▸ **WHAT TO PRODUCE**
Repeat the lines of the data exactly, from the first one through the one that contains "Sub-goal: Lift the".

▸ **COLLECTED DATA**
━━━━━━
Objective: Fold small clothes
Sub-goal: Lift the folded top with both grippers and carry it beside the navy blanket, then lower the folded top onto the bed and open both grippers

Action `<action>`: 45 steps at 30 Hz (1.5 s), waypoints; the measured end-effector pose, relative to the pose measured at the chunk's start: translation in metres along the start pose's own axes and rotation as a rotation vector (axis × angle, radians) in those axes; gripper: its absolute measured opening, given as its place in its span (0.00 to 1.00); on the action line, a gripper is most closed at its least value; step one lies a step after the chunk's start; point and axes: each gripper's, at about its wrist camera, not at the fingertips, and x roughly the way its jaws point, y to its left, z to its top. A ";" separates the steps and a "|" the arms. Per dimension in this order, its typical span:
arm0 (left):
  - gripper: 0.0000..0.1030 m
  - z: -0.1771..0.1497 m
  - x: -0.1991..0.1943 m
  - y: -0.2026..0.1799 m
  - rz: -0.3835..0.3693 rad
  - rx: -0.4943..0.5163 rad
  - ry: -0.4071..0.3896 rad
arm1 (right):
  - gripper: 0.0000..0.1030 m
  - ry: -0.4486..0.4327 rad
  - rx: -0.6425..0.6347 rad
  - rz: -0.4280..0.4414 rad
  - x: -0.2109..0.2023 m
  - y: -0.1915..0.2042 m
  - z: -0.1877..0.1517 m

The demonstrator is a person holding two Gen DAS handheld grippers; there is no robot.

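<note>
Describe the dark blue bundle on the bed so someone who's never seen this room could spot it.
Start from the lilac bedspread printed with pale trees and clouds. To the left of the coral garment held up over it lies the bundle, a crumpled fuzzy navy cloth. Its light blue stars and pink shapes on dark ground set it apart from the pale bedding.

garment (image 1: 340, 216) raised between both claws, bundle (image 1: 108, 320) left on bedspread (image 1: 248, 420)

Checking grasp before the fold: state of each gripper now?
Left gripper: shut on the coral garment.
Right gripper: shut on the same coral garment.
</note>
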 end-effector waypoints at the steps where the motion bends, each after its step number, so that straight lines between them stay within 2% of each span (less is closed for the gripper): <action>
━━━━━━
▸ **RESPONSE**
Objective: Fold small clothes
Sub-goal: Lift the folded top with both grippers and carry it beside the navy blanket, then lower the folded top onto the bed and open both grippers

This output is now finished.